Goal of the exercise -> All lines from the opening of the data to the line containing "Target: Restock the" must be returned unchanged, and only those lines.

Data block ->

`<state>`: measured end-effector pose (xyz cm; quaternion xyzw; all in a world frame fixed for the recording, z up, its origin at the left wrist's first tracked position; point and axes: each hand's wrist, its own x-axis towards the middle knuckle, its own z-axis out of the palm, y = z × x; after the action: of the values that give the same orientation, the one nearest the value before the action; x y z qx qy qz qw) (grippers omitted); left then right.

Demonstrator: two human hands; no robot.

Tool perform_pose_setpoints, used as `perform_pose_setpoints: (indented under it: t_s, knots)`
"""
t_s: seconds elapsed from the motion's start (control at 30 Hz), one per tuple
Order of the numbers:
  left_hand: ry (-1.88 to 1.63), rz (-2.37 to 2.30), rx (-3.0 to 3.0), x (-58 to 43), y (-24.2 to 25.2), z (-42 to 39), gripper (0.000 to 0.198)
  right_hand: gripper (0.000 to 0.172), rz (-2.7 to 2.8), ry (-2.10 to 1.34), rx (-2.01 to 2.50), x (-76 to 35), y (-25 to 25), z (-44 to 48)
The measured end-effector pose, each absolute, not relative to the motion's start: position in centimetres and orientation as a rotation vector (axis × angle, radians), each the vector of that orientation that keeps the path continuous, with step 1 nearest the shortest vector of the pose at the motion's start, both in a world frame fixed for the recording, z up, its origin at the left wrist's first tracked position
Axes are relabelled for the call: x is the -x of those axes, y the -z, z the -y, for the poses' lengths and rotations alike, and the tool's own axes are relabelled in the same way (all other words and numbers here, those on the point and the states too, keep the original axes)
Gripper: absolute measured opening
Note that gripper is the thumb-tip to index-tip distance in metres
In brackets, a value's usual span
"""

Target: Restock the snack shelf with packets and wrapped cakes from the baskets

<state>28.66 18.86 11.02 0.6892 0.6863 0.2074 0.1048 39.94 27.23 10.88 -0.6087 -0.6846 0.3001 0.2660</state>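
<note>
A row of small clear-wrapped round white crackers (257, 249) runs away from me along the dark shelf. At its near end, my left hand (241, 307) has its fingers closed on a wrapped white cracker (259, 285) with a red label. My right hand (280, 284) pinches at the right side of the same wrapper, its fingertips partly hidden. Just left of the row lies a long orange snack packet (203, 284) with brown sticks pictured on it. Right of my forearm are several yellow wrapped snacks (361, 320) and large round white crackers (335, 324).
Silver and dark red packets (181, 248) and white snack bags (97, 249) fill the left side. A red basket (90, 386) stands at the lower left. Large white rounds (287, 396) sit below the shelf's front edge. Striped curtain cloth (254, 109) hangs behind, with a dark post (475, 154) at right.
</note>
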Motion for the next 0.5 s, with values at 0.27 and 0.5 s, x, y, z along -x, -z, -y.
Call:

Answer to the problem ->
`<state>`: measured end-effector pose (xyz cm; quaternion xyzw; all in a world frame fixed for the recording, z up, its origin at the left wrist's first tracked position; point and axes: each hand's wrist, its own x-axis towards the middle knuckle, its own z-axis out of the palm, y = z × x; after the action: of the values that give the same orientation, the one nearest the value before the action; x y z qx qy qz qw) (grippers omitted); left then right.

Demonstrator: two human hands; no robot.

Tool perform_pose_setpoints, used as `perform_pose_setpoints: (indented under it: t_s, knots)`
"""
t_s: seconds elapsed from the motion's start (control at 30 Hz), one per tuple
Order of the numbers:
  left_hand: ry (-1.88 to 1.63), rz (-2.37 to 2.30), rx (-3.0 to 3.0), x (-58 to 43), y (-24.2 to 25.2), z (-42 to 39), gripper (0.000 to 0.198)
  right_hand: gripper (0.000 to 0.172), rz (-2.7 to 2.8), ry (-2.10 to 1.34), rx (-2.01 to 2.50), x (-76 to 35), y (-25 to 25), z (-44 to 48)
The measured end-effector pose, each absolute, not relative to the motion's start: position in centimetres and orientation as a rotation vector (axis × angle, radians), each the vector of that orientation that keeps the path continuous, with step 1 nearest the shortest vector of the pose at the motion's start, both in a world frame fixed for the recording, z up, its origin at the left wrist's first tracked position
Axes are relabelled for the call: x is the -x of those axes, y the -z, z the -y, for the poses' lengths and rotations alike, and the tool's own axes are relabelled in the same way (all other words and numbers here, those on the point and the states too, keep the original axes)
Gripper: absolute measured opening
Note that gripper is the thumb-tip to index-tip distance in metres
In brackets, a value's usual span
"""

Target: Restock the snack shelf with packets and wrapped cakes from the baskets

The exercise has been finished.